Currie goes on to posit that as educators, librarians should cultivate an adult-centered approach to library instructional design, and would incorporate elements of activity-based learning, inquiry-based learning and self-directed learning approaches. Gold (2005) builds off Currie’s work to suggest adult-centered library instruction include lessons and activities that are directly tied to an assignment or embedded into course curriculum. Gold also suggests that librarians be flexible in scheduling to include night or weekend reference or instruction opportunities for students who have other daytime responsibilities. Cooke (2010) goes on to argue that creating an adult-centered learning environment during library instruction sessions can reduce the amount of library- and technology-related stress many adult learners experience.
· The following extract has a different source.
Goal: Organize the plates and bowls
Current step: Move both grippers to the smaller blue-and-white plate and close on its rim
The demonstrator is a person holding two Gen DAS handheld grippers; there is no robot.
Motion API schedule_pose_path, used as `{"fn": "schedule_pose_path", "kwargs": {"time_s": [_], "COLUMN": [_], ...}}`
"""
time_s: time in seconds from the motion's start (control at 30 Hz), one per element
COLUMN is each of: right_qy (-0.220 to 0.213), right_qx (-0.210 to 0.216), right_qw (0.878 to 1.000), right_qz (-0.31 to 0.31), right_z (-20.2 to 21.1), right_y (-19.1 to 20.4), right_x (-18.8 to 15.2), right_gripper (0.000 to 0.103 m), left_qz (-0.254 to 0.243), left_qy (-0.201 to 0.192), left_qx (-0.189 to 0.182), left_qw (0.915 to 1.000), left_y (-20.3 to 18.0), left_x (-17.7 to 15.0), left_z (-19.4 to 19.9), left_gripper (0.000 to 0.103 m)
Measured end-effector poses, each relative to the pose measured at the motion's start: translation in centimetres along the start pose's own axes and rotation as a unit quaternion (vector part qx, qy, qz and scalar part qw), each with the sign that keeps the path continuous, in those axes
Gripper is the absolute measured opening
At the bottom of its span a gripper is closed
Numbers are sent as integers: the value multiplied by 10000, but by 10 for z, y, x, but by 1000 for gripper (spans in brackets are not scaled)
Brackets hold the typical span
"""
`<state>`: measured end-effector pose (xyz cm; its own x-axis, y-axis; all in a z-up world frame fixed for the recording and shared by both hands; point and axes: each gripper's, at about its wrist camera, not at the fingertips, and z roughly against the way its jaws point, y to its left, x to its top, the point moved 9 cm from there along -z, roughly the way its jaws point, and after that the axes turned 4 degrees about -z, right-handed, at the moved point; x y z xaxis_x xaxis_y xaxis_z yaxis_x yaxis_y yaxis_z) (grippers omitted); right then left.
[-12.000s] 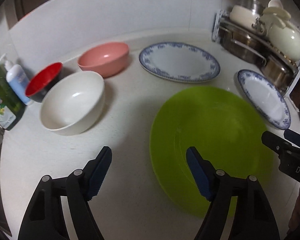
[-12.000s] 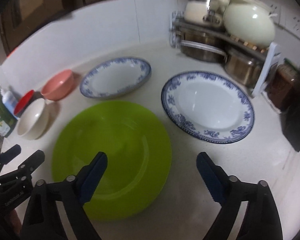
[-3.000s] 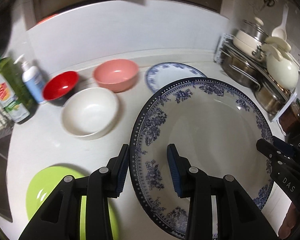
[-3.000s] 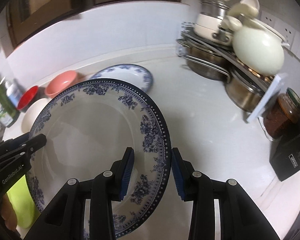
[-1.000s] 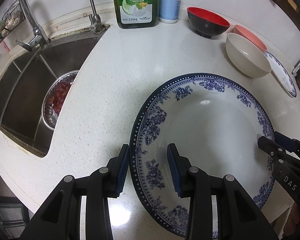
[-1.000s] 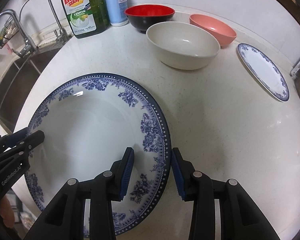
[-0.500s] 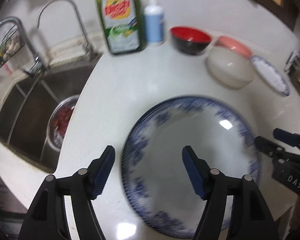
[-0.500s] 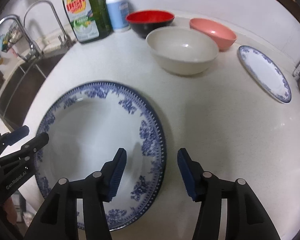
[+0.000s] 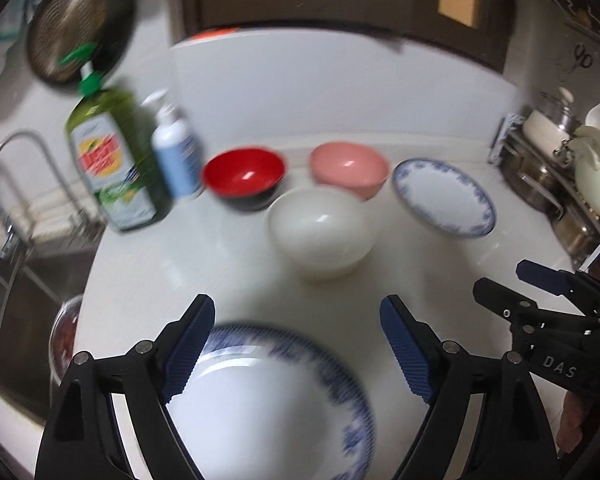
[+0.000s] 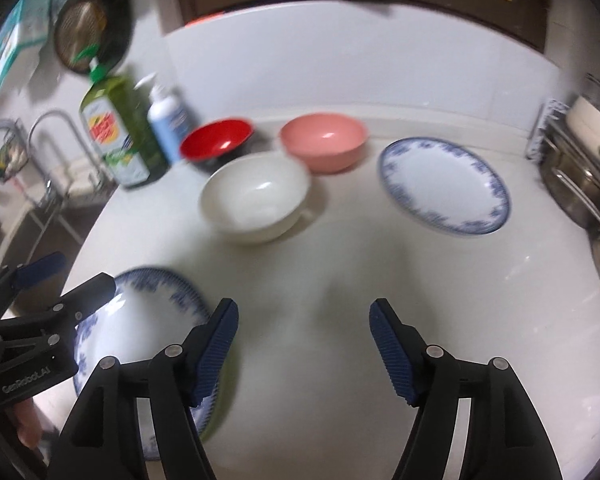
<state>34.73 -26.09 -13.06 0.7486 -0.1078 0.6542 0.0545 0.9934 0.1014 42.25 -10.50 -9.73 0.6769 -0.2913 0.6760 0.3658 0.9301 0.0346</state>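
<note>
Large plate (image 9: 268,404) released, flat on counter (image 9: 228,276); both tongs opening.

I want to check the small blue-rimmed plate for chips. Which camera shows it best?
The right wrist view: the small plate lies whole, large and unobstructed beside the pink bowl. The left wrist view shows it whole too, but smaller and farther off. Both are motion-blurred, so chips cannot be judged.

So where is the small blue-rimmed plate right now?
The small blue-rimmed plate lies flat on the counter, right of the pink bowl and left of the pot rack.
</note>
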Motion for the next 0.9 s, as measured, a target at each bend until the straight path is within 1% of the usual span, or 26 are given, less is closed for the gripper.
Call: {"fn": "schedule_pose_path", "kwargs": {"time_s": [0.1, 0.27, 0.43, 0.6, 0.9], "right_qy": [-143, -420, -610, -716, -815], "right_qx": [-98, -228, -383, -497, -591], "right_qw": [9998, 9984, 9963, 9949, 9922], "right_qz": [-94, -301, -477, -516, -733], "right_z": [3, 6, 7, 1, -24], "right_y": [-23, -63, -101, -135, -189], "right_x": [15, 41, 61, 81, 100], "right_gripper": [69, 69, 69, 69, 69], "left_qz": [-104, -76, -76, -18, 21], "left_qy": [-94, -214, -257, -213, 50], "left_qx": [-106, -304, -350, -432, -567], "left_qw": [9998, 9993, 9990, 9988, 9984], "left_y": [-23, -55, -84, -111, -150], "left_x": [23, 52, 75, 94, 111], "left_z": [-8, -21, -38, -60, -115], "left_gripper": [85, 85, 84, 84, 83]}}
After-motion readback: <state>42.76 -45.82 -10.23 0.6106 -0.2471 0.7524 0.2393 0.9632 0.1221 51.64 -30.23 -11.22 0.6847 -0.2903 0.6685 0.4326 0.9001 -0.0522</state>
Andragogy and online learning

Unsurprisingly, the same techniques used to engage adult learners are similar to ones to engage online or distance learners (Rossman, 2000); after all, more and more adults are turning to online education for their degrees. Though they do not necessarily use the terms andragogy nor adult-centered learning, much of the pedagogical best practices for online instructional design take a constructivist or self-directed learning approach. Best practices for online learning environments include making lessons highly relevant to the students’ work or education goals (Park and Choi, 2009), establishing opportunities for both collaboration and reflection (Tsai, 2013), and engaging students through problem-based exercises (Cheaney and Ingebritsen, 2005). As another example, “gaming” library instruction is a growing trend in online library environments and supports andragogy principles (Kim, 2012). Game theory and other gaming strategies allow students to work at their own pace and inspire curiosity, and apply information literacy skills directly to a course’s learning objects (Martin and Ewing, 2008; Kim, 2012). Furthermore, instruction librarians are beginning to incorporate components of online instruction that supports multiple styles of learning to better reflect the diverse age, experience and technological comfort levels of the student population (Scales et al., 2014). Finally, Allen (2008) argues that through a scaffolded constructivist approach, digital learning objects can be instrumental in promoting critical and information literacy skills.
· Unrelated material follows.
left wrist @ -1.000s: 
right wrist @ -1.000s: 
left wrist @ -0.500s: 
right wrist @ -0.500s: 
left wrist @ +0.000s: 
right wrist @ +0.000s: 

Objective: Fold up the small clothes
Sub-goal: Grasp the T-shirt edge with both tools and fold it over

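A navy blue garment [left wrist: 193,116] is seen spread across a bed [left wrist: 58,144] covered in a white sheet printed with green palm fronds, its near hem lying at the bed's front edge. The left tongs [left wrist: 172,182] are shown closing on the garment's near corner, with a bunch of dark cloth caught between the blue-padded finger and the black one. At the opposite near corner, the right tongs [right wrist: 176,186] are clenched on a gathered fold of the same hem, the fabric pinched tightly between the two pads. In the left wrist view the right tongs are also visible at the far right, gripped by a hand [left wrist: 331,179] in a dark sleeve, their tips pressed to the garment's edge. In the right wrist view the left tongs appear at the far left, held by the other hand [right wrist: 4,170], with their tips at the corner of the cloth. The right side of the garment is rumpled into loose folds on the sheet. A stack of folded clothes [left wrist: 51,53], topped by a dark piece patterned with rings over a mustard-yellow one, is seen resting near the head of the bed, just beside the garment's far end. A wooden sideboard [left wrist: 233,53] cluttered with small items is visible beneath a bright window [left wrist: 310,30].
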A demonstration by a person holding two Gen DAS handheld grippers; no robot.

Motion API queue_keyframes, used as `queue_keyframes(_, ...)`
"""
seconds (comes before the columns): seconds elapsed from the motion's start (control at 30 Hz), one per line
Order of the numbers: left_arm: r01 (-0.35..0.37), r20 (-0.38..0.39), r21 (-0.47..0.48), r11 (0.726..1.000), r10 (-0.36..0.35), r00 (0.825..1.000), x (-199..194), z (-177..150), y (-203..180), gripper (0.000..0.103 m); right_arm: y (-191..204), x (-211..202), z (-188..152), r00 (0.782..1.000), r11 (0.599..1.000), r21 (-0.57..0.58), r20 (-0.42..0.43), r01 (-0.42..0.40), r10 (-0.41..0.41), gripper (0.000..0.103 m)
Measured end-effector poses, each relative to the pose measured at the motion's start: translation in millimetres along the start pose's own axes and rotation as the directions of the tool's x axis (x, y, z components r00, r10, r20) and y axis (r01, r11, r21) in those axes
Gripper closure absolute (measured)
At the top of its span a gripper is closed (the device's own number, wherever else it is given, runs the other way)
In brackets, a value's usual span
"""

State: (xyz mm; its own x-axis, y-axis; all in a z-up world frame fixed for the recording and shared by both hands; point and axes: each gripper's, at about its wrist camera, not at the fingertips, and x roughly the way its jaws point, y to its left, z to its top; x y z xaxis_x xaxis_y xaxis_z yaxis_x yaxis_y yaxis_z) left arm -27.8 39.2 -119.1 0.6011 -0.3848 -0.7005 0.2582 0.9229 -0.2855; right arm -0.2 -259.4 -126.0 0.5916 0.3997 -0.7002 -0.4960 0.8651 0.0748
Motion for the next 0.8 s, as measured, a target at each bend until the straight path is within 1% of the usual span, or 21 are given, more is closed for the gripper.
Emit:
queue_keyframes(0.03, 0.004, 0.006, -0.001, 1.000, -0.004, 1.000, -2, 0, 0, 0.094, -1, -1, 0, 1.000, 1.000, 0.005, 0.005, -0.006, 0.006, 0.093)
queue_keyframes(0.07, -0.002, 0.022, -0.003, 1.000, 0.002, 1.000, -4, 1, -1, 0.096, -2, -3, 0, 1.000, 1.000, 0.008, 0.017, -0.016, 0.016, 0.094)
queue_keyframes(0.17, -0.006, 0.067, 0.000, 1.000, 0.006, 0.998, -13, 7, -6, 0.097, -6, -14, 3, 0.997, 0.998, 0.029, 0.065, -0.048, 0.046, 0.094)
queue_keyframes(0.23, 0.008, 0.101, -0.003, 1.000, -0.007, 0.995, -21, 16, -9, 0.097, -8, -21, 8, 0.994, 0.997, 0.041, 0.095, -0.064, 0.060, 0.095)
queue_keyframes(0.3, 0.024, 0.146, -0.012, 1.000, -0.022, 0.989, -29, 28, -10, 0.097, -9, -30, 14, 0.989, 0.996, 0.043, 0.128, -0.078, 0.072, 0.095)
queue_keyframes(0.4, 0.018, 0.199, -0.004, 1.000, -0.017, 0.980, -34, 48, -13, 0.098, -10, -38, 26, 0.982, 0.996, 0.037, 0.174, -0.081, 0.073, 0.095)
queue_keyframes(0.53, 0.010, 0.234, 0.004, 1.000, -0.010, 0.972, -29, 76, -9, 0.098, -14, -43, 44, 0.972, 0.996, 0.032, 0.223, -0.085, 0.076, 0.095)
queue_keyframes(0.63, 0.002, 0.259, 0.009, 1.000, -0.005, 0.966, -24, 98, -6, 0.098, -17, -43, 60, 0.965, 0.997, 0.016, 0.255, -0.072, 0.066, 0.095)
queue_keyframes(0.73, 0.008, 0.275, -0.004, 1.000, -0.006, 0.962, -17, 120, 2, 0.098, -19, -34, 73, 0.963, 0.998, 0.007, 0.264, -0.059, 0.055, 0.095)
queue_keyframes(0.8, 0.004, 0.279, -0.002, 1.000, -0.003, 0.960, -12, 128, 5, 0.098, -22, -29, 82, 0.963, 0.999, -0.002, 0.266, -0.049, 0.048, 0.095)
While there is a large body of literature on engaging the adult learner in the library instruction classroom, little of it focuses on how to translate andragogy into asynchronous online learning objects; similarly there is a growing body of literature that proposes pedagogical frameworks for digital or online learning objects, though not necessarily geared toward adult users. The apparent lack of literature that marries the two related instructional strategies seems like an oversight considering many adult learners are earning their degrees online. This paper, and the project as a whole, attempts to address this gap in knowledge.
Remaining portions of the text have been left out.